▶ Task to carry out:
Once the line with "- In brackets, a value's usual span" is found, return it along with every line after it, exactly, through the end of the material.
= = = = =
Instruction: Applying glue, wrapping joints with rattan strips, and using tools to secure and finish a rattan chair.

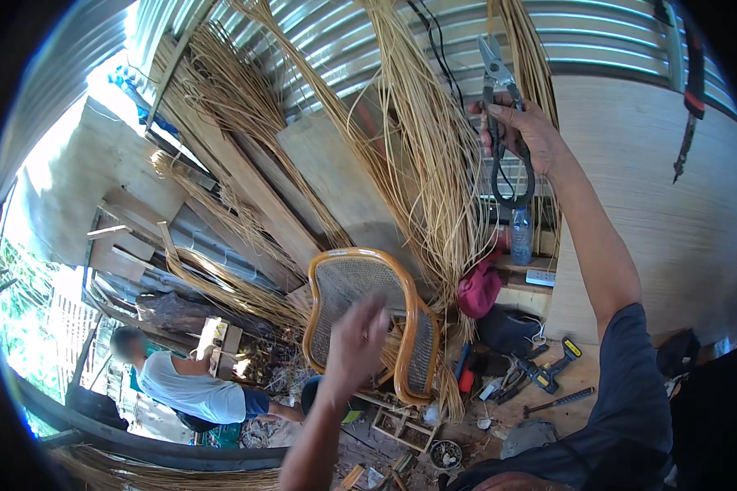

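Up against the corrugated metal wall, my right hand is closed around a pair of shears. Their metal blades point upward, and a black looped handle hangs below my fingers. My left hand is raised in front of a rattan chair, smeared by motion, so its fingers are unclear. The chair has a bent, varnished orange-brown frame and woven panels. I cannot tell whether my left hand touches it. Long bundles of pale cane strips hang between the chair and the shears.
A seated person in a pale shirt works at the lower left. A yellow-black cordless drill and a hammer lie low on the right. Nearby are a clear bottle, a dark red cloth and a hanging saw.
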Available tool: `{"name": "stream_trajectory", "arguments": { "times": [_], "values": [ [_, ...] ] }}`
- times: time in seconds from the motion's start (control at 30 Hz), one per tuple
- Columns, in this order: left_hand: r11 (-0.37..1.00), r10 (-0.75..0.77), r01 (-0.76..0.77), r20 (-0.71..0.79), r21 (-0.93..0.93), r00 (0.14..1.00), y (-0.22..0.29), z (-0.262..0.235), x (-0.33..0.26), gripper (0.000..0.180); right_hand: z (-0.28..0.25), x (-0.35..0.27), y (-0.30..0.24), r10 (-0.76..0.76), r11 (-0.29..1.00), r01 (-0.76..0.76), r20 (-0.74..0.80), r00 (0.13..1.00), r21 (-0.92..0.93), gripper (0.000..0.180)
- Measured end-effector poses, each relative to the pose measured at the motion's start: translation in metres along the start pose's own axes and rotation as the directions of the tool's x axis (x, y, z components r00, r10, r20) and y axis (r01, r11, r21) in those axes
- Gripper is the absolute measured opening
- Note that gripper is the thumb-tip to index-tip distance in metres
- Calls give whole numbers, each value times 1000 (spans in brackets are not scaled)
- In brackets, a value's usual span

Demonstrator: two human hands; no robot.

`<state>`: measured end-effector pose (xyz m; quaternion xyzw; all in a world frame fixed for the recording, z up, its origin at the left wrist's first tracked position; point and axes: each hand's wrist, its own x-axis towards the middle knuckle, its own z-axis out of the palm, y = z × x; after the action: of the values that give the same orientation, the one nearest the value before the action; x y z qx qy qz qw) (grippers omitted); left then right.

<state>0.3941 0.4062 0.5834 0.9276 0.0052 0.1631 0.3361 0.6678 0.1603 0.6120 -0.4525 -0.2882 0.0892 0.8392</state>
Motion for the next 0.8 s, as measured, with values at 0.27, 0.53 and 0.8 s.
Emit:
{"name": "stream_trajectory", "arguments": {
  "times": [0.27,0.53,0.8],
  "values": [
    [715,26,175,276,-677,961,108,3,226,55,36,-6,-51,5,999,-14,186,983,49,21],
    [518,145,333,464,-788,874,167,76,260,21,4,-39,-50,41,987,-59,122,992,150,20],
    [695,-92,165,141,-700,986,168,29,265,15,-58,-9,-72,-35,985,19,-94,995,-169,39]
  ]
}}
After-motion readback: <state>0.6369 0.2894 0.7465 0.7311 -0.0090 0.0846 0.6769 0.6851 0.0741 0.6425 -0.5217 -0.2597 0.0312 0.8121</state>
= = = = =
▶ Answer area:
- In brackets, a value's usual span

Demonstrator: two human hands; no robot.

`<state>`: measured end-effector pose (xyz m; quaternion xyzw; all in a world frame fixed for the recording, z up, its origin at the left wrist's first tracked position; point and axes: each hand's wrist, its own x-axis towards the middle knuckle, its own z-axis out of the palm, y = z × x; after the action: of the values that give the same orientation, the one nearest the value before the action; x y z qx qy qz qw) (grippers omitted); left then right.

<state>0.3941 0.4062 0.5834 0.9276 0.0052 0.1631 0.3361 0.6678 0.1603 0.6120 -0.4525 -0.2882 0.0892 0.8392</state>
Motion for the next 0.8 s, as measured, with values at 0.27, 0.53 and 0.8 s.
Emit:
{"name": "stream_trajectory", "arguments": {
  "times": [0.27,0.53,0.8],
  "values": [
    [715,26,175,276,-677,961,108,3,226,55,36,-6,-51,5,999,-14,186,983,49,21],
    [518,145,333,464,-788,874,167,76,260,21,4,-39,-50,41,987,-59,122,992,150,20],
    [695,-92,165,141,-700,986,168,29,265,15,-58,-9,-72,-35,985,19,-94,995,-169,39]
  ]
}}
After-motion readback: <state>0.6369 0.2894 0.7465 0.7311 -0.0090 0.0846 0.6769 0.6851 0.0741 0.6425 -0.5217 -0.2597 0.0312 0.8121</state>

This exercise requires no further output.